Title: 1968 Paris - Rio
Photographer(s): Bruno Barbey, Pedro de Moraes
Writer(s): Paulo Antonio Paranaguà, Ana Cecilia Impellizieri Martins, Cristianne Rodrigues
Designer(s): Bloco Gráfico
Publisher(s): Bazar do Tempo, Rio de Janeiro, Brazil
Year: 2018
Print run:
Language(s): Portuguese, French
Pages: 160
Size: 19,5 x 26 cm
Binding: Softcover
Edition:
Print: Ipsis, São Paulo, Brazil
Nation(s) and year(s) of Protest: France, Brazil, 1968
ISBN: 9788569924364
In 1968, Bruno Barbey and Pedro de Moraes, then young photographers, took to the streets to capture the furore of demonstrations that were taking on the air of a civil war. That year, a global agitation put students and workers fighting for freedom and rights centre stage.
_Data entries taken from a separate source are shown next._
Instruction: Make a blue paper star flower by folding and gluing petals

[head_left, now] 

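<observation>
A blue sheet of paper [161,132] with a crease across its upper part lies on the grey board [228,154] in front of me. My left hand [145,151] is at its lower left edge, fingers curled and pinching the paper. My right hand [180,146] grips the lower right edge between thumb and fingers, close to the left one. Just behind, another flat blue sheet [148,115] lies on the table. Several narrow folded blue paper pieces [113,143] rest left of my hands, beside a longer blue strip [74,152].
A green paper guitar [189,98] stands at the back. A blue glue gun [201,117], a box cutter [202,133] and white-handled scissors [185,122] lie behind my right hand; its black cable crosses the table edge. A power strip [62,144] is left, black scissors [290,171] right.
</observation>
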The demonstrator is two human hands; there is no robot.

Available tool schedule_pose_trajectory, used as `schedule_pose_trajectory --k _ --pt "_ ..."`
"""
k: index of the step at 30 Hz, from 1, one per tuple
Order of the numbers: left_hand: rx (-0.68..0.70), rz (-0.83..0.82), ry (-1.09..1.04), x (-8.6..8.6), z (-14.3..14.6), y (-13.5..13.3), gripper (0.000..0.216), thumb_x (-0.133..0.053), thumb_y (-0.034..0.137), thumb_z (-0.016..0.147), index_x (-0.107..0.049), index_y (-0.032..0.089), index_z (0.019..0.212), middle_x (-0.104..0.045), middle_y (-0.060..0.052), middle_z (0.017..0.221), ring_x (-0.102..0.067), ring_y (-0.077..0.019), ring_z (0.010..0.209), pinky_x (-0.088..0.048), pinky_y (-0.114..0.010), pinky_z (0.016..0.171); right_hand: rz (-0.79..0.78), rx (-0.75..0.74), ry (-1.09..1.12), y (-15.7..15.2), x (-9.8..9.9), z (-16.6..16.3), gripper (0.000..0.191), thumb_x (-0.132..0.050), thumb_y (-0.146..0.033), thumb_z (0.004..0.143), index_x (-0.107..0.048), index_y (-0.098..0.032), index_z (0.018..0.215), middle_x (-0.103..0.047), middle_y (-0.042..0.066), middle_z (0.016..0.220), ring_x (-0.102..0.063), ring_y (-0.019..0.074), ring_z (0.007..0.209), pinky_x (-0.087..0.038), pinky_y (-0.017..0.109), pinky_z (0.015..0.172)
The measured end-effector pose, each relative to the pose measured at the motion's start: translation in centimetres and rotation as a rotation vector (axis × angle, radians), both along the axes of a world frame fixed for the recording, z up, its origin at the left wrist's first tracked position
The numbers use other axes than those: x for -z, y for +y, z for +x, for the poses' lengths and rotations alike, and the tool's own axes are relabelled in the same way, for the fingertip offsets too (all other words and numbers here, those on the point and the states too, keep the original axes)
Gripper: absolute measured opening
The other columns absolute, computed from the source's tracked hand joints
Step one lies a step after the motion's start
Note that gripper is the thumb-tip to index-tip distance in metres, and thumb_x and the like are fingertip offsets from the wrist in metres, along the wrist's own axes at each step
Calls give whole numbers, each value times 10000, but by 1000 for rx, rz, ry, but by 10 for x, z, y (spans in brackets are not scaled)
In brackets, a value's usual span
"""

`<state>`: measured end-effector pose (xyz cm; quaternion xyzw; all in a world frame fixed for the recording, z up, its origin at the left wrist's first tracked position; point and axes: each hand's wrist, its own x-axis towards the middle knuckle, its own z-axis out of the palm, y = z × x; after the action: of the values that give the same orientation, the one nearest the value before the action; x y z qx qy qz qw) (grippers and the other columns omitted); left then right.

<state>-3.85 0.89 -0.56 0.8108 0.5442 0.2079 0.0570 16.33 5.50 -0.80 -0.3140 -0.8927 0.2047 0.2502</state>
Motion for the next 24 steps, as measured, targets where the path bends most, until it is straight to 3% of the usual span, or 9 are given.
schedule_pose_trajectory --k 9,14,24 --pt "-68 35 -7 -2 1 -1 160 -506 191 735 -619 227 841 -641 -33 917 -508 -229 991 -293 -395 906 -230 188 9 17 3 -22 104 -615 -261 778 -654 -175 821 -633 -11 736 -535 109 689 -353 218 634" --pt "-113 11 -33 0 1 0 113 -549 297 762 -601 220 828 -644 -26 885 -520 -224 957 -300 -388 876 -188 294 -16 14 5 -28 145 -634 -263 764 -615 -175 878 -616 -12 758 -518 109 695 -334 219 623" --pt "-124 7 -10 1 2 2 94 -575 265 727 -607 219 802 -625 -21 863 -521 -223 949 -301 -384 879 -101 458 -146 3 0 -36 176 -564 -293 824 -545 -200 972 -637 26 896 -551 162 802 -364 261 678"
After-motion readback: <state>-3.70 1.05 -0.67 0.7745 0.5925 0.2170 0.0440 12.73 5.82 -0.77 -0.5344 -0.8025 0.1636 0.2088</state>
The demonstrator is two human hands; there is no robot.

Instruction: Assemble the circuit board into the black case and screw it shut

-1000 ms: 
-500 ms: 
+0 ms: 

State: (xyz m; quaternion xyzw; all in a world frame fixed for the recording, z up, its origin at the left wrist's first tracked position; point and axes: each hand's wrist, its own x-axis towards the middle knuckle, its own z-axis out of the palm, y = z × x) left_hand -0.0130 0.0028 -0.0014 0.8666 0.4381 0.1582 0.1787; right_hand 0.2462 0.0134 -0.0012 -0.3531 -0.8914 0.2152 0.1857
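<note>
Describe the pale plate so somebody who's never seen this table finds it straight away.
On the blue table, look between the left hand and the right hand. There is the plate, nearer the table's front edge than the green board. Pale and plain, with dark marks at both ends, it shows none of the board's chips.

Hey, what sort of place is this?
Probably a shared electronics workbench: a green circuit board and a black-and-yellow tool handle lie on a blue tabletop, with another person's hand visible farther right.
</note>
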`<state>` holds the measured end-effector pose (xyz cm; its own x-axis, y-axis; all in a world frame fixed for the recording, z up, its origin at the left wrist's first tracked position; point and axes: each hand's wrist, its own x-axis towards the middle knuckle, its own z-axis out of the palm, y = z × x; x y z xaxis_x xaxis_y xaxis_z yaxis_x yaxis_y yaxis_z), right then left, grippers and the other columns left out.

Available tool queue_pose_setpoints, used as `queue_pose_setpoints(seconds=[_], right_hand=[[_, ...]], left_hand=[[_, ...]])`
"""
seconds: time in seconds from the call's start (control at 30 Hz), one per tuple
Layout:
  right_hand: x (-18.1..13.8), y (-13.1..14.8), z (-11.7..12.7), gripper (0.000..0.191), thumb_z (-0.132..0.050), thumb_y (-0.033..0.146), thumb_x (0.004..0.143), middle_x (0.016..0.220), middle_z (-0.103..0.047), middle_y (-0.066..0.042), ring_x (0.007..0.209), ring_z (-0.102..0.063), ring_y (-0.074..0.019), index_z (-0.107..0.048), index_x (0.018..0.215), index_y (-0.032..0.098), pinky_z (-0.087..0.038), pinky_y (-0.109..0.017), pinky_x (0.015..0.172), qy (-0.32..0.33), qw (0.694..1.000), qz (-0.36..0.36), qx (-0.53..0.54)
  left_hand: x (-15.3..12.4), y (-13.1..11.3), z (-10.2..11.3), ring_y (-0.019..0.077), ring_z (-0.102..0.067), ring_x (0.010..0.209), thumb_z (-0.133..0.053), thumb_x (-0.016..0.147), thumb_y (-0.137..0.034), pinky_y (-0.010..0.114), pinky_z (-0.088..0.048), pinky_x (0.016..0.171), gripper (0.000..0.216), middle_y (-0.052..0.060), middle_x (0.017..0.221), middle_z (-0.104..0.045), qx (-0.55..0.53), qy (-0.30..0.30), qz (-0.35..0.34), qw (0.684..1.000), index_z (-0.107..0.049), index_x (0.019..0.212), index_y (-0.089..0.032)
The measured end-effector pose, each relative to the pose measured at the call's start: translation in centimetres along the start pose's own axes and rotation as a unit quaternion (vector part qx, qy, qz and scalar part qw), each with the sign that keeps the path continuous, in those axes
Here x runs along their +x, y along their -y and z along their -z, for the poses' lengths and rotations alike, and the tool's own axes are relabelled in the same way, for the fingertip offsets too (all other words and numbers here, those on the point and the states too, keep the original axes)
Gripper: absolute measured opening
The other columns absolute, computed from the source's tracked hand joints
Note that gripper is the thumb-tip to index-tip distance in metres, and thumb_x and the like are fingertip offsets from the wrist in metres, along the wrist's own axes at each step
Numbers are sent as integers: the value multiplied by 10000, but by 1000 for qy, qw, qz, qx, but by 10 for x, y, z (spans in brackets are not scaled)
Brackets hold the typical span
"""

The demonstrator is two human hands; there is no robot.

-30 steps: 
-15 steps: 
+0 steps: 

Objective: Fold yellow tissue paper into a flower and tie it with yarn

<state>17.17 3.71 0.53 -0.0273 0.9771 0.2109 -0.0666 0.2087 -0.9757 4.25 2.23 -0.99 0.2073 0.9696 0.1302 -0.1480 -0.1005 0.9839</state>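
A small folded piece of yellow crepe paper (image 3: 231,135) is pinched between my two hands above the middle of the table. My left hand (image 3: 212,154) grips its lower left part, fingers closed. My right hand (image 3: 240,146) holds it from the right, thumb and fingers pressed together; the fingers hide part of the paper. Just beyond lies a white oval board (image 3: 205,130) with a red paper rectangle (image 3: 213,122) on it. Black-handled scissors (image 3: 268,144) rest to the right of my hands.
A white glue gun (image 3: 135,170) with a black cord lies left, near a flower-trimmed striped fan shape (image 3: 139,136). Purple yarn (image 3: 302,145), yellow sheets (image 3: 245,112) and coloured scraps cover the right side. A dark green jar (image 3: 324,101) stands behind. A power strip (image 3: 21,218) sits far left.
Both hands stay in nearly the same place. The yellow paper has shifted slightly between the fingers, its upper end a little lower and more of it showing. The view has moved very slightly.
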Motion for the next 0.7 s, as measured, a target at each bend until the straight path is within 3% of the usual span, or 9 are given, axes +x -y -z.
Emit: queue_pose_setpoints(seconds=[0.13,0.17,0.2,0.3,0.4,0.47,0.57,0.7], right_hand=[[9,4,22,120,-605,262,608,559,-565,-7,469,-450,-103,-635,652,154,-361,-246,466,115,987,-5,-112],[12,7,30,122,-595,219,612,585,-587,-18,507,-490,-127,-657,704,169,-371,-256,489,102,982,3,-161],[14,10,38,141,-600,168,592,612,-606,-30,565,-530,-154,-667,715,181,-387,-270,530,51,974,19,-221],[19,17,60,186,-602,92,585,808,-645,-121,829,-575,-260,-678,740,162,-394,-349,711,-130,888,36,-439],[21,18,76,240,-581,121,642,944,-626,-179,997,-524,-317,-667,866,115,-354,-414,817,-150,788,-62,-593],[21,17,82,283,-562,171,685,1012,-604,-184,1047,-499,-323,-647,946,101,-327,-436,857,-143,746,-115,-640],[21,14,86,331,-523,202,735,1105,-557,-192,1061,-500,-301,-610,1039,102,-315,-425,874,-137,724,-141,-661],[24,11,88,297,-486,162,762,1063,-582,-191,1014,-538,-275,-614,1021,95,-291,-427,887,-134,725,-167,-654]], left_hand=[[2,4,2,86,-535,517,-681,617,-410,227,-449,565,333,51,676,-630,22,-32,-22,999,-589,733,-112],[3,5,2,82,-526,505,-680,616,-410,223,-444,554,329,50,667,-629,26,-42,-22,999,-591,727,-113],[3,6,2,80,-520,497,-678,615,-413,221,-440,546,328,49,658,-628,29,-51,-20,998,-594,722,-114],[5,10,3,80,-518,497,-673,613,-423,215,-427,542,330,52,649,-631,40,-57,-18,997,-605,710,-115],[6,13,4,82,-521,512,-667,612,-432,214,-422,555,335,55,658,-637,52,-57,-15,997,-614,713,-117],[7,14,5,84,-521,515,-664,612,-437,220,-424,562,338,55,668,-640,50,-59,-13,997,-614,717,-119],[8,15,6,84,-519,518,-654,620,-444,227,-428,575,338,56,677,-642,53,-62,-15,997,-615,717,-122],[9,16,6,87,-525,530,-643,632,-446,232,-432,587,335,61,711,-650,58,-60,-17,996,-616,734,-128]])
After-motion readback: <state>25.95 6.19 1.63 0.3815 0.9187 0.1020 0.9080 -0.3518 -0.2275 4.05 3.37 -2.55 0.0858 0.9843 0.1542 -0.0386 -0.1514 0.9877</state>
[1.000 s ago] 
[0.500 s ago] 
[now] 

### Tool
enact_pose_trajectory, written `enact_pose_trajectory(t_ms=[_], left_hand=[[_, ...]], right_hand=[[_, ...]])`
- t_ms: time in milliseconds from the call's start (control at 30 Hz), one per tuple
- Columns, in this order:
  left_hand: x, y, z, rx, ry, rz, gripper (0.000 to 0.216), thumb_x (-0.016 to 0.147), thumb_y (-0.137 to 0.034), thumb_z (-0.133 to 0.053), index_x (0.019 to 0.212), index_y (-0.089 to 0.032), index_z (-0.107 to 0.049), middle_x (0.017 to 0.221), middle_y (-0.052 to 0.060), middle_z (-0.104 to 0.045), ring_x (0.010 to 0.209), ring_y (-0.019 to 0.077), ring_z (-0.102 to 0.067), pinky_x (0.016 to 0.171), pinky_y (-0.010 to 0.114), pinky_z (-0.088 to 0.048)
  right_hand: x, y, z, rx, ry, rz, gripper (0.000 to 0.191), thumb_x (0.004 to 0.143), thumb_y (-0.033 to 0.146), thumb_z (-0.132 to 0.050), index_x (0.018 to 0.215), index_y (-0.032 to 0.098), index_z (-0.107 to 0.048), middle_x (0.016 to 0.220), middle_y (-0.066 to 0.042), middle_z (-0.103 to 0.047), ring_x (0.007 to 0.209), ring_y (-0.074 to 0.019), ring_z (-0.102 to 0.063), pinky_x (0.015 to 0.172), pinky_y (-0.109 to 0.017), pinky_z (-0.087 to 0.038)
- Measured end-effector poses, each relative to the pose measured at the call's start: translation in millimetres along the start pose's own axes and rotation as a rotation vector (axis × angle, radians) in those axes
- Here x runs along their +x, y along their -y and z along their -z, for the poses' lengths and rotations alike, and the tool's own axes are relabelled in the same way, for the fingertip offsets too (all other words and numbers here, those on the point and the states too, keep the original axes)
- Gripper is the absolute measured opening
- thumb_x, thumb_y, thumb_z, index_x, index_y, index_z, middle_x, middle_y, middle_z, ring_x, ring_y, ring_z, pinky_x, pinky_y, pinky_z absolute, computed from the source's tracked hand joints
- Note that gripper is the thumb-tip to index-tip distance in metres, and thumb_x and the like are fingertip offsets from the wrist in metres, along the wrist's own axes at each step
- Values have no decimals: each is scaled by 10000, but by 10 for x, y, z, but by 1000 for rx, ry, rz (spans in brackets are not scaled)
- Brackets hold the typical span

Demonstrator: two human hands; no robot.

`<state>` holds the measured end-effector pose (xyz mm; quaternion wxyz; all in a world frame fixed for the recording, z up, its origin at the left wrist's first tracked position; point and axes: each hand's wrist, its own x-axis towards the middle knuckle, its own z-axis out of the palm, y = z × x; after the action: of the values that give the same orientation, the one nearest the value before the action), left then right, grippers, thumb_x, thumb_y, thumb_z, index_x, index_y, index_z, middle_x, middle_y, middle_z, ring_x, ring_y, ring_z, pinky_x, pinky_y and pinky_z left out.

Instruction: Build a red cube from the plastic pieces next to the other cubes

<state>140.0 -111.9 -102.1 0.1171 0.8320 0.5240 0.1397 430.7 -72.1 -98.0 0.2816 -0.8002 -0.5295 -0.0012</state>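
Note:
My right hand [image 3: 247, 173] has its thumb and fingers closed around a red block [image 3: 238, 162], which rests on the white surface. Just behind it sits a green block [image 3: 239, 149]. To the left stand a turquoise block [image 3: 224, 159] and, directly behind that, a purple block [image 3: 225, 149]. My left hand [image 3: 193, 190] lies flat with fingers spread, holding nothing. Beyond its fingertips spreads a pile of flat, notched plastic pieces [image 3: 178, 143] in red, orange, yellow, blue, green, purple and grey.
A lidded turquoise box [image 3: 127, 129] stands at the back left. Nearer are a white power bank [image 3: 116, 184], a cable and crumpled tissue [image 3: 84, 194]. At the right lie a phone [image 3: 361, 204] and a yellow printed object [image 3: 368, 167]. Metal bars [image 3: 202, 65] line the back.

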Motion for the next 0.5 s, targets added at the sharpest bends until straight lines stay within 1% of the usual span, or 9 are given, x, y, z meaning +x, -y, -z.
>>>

But Bruno and Pedro were working in very different contexts: On the one hand, there was an old republic with a democracy solidly won over the centuries, which saw the youth uprising as a response to a conservative tradition; on the other, a country in the midst of a military dictatorship, installed four years earlier in a fragile republican nation in what was then known as the Third World, where students were waging a war against the regime, its anti-democratic and violent policies, on the eve of the most dramatic period of repression If the differences between Paris and Rio in 1968 were already well known, the similarities between the struggles are revealed in this book through the dialogue between the two photographers. The images, placed side by side 50 years apart, highlight the protagonism of the young people, bringing student leaders Daniel Cohn-Bendit and Vladimir Palmeira closer; they bring the battlefields of the Latin Quarter and Cinelândia closer; they make the tear gas thrown by the police cross the boulevard Saint-Germain and the avenue Rio Branco.